UBI has a lot wrong with it, but I'll just start and end with a first principle: Taxation is theft and therefore, government and UBI are immoral.
I advocate for freedom and consent, especially as it pertains to economics. The income I earn through producing goods and services that I exchange voluntarily with other individuals should be mine to keep; all of it. Anything less is not freedom and certainly not consent.
What about all the goods you consume that you do not pay for, but were developed over the decades, centuries, and millennia and by your contemporaries too: Language, liberty, civil rights, the system of laws, security, roads, economics, finance, wheels, computers, mathematics, much of health care and education. Are you paying the Einstein estate for relativity? King James' translation team for their Bible? Alan Kay for all he did that you use? All the FOSS developers? The Suffragettes for your vote?

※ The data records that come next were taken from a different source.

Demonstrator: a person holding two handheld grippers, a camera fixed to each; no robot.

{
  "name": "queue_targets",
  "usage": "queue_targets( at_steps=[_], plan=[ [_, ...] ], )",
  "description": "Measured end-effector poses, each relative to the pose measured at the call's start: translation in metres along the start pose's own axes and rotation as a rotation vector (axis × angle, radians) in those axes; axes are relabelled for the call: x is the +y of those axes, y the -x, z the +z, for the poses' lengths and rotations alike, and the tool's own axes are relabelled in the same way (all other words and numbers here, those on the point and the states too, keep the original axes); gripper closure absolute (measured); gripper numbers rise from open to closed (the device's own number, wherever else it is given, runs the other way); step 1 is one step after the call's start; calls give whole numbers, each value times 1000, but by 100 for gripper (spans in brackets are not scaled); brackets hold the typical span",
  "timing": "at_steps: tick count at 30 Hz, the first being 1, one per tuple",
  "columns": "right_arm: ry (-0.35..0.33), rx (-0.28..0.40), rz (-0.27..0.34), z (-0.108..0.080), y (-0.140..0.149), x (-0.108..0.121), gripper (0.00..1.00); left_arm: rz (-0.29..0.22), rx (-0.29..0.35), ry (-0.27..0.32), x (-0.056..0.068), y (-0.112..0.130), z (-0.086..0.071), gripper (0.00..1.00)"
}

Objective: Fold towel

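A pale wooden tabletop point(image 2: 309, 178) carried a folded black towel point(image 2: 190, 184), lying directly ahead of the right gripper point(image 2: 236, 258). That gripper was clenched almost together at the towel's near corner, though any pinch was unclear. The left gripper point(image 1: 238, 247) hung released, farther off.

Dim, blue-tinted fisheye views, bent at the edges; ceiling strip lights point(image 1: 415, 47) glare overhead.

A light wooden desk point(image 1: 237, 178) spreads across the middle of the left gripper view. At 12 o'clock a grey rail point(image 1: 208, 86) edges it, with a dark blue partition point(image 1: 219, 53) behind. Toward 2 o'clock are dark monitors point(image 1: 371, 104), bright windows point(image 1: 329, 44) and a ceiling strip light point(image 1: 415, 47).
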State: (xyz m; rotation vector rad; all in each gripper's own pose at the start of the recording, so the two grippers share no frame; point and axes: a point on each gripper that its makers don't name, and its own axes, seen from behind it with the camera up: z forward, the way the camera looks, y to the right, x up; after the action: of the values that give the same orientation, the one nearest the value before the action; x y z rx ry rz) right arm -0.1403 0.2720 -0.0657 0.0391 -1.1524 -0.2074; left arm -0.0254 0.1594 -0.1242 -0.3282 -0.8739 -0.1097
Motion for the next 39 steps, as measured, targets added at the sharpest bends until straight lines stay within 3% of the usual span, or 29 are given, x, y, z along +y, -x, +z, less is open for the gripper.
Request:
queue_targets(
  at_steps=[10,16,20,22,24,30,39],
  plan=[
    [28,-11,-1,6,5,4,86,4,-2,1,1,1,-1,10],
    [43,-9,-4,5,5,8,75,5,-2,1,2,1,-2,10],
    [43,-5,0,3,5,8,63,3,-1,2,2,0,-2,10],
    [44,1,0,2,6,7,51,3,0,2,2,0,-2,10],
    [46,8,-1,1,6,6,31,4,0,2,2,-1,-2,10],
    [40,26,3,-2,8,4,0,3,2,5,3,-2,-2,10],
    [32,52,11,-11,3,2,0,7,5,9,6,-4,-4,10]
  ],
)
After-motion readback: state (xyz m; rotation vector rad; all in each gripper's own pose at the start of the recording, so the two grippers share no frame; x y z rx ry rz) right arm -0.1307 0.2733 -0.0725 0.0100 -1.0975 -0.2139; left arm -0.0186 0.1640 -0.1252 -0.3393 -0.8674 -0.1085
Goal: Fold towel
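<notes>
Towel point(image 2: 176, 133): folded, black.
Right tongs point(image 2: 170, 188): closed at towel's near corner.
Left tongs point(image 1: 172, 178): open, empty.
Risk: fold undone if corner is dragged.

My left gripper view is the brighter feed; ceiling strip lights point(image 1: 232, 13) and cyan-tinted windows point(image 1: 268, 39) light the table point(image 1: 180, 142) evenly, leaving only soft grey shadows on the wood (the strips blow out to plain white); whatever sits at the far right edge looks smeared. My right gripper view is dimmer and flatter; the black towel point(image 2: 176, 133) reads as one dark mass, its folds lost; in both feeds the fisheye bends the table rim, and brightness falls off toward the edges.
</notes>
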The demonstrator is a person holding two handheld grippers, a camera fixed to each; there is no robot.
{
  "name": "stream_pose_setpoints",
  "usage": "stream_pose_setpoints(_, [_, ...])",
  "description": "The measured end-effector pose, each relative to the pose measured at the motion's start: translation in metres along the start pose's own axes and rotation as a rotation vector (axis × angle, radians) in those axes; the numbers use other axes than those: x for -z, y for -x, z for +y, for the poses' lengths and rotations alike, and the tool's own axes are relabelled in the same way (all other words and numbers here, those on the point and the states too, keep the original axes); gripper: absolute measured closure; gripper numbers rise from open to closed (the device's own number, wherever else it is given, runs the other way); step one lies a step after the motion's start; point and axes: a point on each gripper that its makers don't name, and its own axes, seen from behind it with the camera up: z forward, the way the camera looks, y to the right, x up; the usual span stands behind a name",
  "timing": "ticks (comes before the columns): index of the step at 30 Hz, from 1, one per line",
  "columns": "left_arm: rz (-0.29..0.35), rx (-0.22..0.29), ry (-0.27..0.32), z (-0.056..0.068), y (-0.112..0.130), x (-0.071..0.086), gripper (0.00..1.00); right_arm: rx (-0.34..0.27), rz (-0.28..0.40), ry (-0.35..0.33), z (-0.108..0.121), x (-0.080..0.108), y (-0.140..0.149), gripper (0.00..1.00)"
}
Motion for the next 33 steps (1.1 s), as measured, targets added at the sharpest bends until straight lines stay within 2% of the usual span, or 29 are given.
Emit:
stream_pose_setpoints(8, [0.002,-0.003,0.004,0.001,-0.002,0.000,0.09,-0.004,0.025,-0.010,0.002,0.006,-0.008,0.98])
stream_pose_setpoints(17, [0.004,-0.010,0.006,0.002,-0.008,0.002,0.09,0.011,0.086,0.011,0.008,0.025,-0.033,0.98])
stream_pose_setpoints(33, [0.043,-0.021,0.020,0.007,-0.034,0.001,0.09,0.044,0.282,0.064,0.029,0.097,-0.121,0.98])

If not for taxation, who will pay for the police that keep you safe, the education programs that likely educated you (assuming you had some publicly funded education) and most of your customers, employees, and business partners? Public health that prevents epidemics? The list goes on forever.
I actually agree, income tax is not a good thing. I still support UBI though. In fact I derive it as a natural right from the same principles that motivates private property.
For details checkout geo-libertarianism. But in short the argument is that the common resources, “land”, should be allocated according to the preferences of the commons (see John Locke), not the individual. In practice have land owners pay the would be non-owners it’s full market value for the privilege of being called the owner (see Rawls, Justice as Fairness for this step). Call it a land value tax (see Henry George) or call it land rent. However, since it’s a payment to the commons, not the state, the only thing to do is to divide it fairly as a public dividend.
Freedom to me is having the means and ability to follow my heart. I was lucky enough to come from a family that enabled that freedom, and later sold a business that enabled more of it.
Maybe everyone should have those opportunities. Maybe that’s the future. Maybe it’s the bright side of the consolidation of wealth that’s only accelerating.